On the other hand you could point out that if we followed the safe system approach we’d understand that there’s always going to be some 13/14 year old who just knows they are indestructible and behaves accordingly when out cycling, and so we should take that into account in the engineering design of the road environment, including the setting of the speed limit.
I don’t know where the cycling trio began and ended their journeys, but at least for the time they were in the high street I was left musing on the sometimes lively debate about 20mph limits, a subject on which I’ll confess to having mixed feelings.
For many years back in my Department for Transport (DfT) days I could map out the year by reference to three hardy perennial stories in the mainstream media, most visible to me on the posters advertising the London Evening Standard. They were ‘Tube fares shock’, ‘Rail fares shock’, and ‘London Traffic speed – shock’, the latter being the annual reporting of the fact that on average road traffic in London was moving no faster than would have been the case for a horse and cart. To which my reaction was, ‘so what?’

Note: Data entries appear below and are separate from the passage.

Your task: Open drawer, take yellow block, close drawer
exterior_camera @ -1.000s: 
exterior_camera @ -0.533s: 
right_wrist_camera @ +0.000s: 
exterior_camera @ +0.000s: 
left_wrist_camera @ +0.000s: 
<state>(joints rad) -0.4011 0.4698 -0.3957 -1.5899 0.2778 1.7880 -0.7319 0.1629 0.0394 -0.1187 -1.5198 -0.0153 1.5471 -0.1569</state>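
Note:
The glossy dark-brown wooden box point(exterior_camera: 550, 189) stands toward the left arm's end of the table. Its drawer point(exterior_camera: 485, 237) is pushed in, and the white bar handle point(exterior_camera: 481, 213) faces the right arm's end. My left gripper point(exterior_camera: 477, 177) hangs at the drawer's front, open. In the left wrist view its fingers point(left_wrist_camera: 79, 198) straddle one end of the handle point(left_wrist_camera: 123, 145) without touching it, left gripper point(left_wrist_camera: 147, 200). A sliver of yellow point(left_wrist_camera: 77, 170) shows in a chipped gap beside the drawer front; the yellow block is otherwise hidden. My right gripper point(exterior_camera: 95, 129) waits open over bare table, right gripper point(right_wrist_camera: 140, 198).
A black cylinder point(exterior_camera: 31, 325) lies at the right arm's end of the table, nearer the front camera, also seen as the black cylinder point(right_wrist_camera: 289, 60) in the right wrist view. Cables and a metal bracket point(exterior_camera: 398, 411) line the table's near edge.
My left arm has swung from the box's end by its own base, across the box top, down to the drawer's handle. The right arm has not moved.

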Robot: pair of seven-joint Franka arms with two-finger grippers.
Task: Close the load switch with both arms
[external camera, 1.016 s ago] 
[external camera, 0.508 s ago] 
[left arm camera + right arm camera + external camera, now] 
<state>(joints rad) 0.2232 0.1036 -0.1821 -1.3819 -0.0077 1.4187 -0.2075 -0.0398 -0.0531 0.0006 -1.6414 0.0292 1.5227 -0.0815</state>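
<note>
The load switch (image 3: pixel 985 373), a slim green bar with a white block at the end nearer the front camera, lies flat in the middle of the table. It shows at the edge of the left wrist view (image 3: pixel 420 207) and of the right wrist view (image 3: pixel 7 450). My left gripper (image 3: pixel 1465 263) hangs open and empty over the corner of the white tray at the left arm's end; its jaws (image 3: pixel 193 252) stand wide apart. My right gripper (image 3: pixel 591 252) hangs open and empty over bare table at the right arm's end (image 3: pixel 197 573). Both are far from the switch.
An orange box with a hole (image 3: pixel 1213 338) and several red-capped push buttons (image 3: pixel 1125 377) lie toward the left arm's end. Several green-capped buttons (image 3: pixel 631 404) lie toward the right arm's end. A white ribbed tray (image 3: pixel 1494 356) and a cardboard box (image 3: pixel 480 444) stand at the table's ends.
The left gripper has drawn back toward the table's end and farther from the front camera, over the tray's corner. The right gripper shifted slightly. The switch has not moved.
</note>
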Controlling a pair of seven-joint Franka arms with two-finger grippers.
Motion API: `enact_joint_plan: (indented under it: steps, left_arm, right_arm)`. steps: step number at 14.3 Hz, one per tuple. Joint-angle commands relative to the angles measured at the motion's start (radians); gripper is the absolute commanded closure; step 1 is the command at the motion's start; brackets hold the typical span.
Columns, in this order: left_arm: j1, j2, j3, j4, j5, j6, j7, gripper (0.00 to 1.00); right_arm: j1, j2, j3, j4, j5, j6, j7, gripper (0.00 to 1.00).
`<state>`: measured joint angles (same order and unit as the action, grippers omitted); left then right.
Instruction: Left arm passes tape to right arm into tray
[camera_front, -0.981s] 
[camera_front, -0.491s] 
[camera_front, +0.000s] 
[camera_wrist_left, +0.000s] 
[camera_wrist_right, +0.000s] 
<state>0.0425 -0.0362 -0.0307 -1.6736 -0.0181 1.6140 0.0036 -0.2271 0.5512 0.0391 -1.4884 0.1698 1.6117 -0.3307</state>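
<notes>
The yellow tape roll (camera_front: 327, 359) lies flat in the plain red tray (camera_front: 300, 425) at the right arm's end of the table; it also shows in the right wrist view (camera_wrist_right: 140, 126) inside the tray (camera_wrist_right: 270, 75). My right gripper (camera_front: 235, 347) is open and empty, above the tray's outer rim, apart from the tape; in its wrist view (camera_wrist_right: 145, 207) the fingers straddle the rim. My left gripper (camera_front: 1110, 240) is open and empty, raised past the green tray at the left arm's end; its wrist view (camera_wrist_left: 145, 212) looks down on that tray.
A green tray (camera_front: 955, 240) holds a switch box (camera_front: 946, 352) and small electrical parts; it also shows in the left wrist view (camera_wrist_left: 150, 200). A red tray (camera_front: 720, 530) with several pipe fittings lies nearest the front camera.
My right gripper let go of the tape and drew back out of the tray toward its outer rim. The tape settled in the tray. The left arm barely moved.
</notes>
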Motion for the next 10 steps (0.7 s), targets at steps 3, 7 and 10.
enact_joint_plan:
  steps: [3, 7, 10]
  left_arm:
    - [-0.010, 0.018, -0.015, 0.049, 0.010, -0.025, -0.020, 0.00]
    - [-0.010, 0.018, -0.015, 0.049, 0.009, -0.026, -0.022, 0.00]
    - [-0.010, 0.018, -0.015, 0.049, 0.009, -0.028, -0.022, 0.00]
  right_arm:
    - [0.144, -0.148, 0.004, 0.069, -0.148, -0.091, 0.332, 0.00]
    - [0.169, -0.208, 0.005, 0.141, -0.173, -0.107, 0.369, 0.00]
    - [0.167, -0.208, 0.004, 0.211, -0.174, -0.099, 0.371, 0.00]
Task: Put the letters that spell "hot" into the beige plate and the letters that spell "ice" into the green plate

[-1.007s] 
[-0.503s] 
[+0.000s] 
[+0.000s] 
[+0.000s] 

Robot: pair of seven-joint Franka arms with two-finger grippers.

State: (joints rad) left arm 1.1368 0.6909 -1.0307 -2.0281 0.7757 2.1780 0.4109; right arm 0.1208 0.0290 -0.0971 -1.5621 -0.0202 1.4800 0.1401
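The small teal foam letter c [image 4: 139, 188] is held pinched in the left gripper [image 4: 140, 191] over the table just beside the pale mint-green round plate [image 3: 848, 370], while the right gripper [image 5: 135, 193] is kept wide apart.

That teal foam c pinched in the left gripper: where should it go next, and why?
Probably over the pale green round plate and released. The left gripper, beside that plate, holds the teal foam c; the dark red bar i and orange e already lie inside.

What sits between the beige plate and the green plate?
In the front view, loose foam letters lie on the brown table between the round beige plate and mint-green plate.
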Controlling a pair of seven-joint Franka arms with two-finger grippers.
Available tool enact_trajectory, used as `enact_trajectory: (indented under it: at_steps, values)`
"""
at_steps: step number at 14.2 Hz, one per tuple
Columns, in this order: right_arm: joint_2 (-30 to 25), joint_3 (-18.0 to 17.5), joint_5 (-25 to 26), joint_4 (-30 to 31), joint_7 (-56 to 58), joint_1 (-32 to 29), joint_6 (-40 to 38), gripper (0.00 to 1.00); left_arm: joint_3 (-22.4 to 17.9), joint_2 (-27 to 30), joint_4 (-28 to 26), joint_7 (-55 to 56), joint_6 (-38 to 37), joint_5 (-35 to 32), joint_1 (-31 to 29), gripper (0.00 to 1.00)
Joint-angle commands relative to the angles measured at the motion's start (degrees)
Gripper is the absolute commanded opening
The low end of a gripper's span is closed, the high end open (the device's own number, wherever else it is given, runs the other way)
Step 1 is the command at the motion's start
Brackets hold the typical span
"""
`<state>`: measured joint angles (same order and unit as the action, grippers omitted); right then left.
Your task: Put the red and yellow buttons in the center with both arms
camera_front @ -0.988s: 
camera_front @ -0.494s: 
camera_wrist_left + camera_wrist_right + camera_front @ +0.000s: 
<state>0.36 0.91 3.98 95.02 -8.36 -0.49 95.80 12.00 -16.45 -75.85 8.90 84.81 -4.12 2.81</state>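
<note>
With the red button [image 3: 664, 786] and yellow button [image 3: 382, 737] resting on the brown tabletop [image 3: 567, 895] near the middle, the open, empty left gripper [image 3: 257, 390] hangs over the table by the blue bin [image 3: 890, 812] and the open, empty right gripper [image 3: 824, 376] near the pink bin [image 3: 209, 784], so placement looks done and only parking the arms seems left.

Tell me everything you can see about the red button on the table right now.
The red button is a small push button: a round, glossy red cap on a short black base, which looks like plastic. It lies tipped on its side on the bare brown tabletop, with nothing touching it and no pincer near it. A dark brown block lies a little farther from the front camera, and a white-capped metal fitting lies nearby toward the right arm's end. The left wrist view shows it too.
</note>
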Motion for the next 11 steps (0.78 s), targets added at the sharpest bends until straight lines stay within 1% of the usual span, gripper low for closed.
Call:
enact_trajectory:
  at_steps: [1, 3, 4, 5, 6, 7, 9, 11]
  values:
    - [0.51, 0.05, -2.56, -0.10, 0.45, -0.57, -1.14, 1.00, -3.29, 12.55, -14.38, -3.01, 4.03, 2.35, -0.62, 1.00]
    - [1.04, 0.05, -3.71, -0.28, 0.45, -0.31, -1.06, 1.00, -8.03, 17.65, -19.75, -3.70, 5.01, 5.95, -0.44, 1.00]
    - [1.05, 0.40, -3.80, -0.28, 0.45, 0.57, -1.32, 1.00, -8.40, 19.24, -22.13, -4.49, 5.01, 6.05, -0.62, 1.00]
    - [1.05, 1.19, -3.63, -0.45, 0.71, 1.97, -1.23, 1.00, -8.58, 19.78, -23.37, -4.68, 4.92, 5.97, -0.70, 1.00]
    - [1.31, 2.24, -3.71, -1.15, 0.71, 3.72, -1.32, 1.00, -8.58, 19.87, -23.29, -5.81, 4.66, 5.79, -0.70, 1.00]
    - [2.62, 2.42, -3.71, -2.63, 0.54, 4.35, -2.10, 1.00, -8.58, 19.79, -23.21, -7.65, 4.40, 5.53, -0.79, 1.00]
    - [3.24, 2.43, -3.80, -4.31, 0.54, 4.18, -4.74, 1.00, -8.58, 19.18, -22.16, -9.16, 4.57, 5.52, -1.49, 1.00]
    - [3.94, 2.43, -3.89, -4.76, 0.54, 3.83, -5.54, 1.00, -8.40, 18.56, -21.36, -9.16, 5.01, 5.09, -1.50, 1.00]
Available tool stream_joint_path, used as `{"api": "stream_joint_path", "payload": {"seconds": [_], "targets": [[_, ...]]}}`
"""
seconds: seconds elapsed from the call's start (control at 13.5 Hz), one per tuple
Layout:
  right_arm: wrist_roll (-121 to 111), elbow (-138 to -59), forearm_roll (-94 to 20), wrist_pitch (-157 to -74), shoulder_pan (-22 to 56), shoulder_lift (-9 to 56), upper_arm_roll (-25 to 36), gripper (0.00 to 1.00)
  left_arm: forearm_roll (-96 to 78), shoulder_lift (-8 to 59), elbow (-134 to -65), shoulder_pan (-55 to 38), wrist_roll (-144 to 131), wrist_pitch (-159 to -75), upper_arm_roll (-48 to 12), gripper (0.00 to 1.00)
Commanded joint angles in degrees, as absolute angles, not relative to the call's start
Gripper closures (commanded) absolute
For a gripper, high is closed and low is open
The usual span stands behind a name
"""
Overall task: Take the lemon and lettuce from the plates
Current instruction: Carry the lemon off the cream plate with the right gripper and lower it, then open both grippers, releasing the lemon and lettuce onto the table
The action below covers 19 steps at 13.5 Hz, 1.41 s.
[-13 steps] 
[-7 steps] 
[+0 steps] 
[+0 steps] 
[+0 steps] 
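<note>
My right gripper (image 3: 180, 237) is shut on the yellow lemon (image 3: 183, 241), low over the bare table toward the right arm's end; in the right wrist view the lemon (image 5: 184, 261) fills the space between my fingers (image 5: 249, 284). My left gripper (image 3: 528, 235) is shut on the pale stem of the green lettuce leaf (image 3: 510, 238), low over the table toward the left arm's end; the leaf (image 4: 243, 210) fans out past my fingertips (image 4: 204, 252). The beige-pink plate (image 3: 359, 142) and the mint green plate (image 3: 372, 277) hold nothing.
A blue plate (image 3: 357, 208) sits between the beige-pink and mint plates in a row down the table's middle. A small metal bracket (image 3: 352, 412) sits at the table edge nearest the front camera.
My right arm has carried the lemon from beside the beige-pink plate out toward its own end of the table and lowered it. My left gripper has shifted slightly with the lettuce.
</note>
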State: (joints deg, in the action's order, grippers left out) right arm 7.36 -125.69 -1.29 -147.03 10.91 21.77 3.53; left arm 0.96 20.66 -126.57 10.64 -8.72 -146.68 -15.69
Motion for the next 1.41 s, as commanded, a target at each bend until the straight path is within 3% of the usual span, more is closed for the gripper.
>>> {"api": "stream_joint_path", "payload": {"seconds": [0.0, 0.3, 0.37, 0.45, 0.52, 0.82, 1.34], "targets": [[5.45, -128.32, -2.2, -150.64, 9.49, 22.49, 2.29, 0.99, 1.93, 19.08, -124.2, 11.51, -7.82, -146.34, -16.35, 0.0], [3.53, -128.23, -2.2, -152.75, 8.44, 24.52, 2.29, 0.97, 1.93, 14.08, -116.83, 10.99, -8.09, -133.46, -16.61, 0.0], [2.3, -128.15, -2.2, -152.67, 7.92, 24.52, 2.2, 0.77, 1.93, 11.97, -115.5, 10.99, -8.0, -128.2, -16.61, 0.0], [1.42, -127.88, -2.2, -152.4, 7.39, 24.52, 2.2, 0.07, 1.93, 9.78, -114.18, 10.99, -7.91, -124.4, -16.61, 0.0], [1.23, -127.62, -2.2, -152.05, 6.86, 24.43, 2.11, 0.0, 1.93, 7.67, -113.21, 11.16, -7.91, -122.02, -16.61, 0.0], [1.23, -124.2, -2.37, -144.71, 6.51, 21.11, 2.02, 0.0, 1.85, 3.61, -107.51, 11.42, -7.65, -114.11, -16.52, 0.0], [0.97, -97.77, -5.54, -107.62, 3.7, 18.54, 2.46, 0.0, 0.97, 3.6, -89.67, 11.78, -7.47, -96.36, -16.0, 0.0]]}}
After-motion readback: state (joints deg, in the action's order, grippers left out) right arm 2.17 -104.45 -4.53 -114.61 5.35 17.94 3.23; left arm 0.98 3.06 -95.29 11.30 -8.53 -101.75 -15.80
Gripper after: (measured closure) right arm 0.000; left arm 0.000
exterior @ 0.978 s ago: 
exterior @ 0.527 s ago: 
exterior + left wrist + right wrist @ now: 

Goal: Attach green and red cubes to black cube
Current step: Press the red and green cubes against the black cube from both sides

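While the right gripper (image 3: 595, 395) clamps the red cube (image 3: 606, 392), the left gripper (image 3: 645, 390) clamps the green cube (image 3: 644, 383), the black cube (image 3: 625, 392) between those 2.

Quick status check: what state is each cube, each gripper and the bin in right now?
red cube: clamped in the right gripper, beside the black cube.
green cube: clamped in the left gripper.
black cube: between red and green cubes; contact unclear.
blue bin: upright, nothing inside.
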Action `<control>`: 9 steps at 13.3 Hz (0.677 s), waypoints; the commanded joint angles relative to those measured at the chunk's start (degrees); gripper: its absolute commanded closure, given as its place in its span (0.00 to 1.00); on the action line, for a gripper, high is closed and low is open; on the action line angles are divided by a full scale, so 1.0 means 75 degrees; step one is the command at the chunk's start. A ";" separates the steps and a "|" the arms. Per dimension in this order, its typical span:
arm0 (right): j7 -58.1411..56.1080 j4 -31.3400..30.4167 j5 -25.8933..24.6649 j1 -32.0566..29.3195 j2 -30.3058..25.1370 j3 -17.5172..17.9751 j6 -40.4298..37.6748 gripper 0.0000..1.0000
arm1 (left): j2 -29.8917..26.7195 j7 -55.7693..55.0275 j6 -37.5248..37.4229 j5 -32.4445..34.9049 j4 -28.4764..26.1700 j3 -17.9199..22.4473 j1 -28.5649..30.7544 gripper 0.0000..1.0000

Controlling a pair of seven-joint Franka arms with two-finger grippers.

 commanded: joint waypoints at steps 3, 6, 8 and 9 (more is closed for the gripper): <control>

If you’ve ever had cause to visit the DfT head office, you’ll know that it sits on a pretty typical inner London road, in that it has a set of traffic lights outside controlling the main junction, it twists and turns past a large school, it crosses two mini roundabouts, and for much of the day – I’m talking pre-Covid here – it carries large numbers of pedestrians, whose ‘desire lines’ (to use the traffic engineer’s term of art) bear scant regard for the signalled crossings installed for their safety. In such an environment why on earth would you expect, or want, the average traffic speed to be anything other than that of a moderately brisk pony and trap?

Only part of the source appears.